# Rolling workbench plans?



## thinkxingu (Aug 8, 2010)

Hello All,
     I've got a few different benches in my garage, but none that roll.  So, I've got an 8' wall open that I'm gonna make a 6' rolling bench for that I could scoot around if I need to.

Anyone got plans?  Or suggestions?

Thanks!

S


----------



## dave11 (Aug 8, 2010)

I built the very thing, and I'm glad I put in on casters, for sure. I also put in a tool well, a standard Wilton vise, and a pipe vise. I built it from standard 2x4's, plywood, and lag screws. I built it without plans but had it turn out pretty well. I'd have to clean it off to take a worthwhile picture though. 

Make sure you get the biggest, meatiest LOCKING casters you can afford, for all four wheels. Minimum 3 inch caster, but 4 inch would be better, unless it's always going to be light duty. Make sure you design the casters to be close to the edges, so you can get your foot at them easily.


----------



## LLigetfa (Aug 8, 2010)

If your shop includes a compressor, plumb an air line to the bench and make the castors raise and lower by air pressure.  Forget about locking castors.  They are a PITA to have to go to all 4 corners to lock and and they can still swivel while locked so the bench can and will still move.  Better to have retracting castors.


----------



## Dune (Aug 8, 2010)

Also, go with all swivel castors, not two swil and two fixed. You will thank me later.


----------



## dave11 (Aug 8, 2010)

Quality locking casters do not move once they are locked. I've put several hundred pounds of torque on my bench, horizontally, replacing Pittman arms and the like, and the bench has never budged. The limiting factor becomes the weight of the bench, if it is too light, the whole bench will slide, but not because the casters are moving. But you'd have the same trouble with a standard bench if it weren't bolted down.


----------



## semipro (Aug 8, 2010)

I'm working on one of these myself now. My table saw sits on rails on the left side.  I can adjust it back and forth sideways.  I have a stand that I can move up and down on the right side for use with various tools (miter saw, planer, jointer etc.).  The center section contains a built in shop vac for dust collection.   Exhaust air leaving the shop vac is filtered before being returned to the shop.  The center section top can be changed out to provide a router table and downdraft dust collection through pegboard for sanding.  All work surfaces are the same height for handling larger pieces.  

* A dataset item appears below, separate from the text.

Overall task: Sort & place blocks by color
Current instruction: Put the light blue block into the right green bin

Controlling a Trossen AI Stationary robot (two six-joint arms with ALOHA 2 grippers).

A nifty control (yellow box on back) turns on the shop vac when the tools are turned on with a delay to prevent circuit overloading.  The base is made from angle iron with fixed poly casters on one end and swivel ones on the other.  There are jacks on either end that when dropped keep the thing from moving.  I found those online at Surplus Center.  I've found locking casters to be a pain.  

I only started using it this weekend and am thrilled to be able to push it outside, plug it in, do some work and then push it back in again.  I plan to mount a light on it also.  Storage areas under each end are open for now but I have plans for those.

Edit: oh yeah, I have switched outlets built into the front and rear for control of plugged-in tools and one outlet inside for router control.


----------



## thinkxingu (Aug 9, 2010)

Thanks for all the suggestions!  Most of these are more advanced than what I need as I have three other benches, dedicated outlets all around the shop, and three air locations.  I'm looking to build more of a simple work surface on wheels.  My concern is more about size, construction, and durability.

Always looking for more info!

S


----------



## LLigetfa (Aug 9, 2010)

dave11 said:
			
		

> Quality locking casters do not move once they are locked...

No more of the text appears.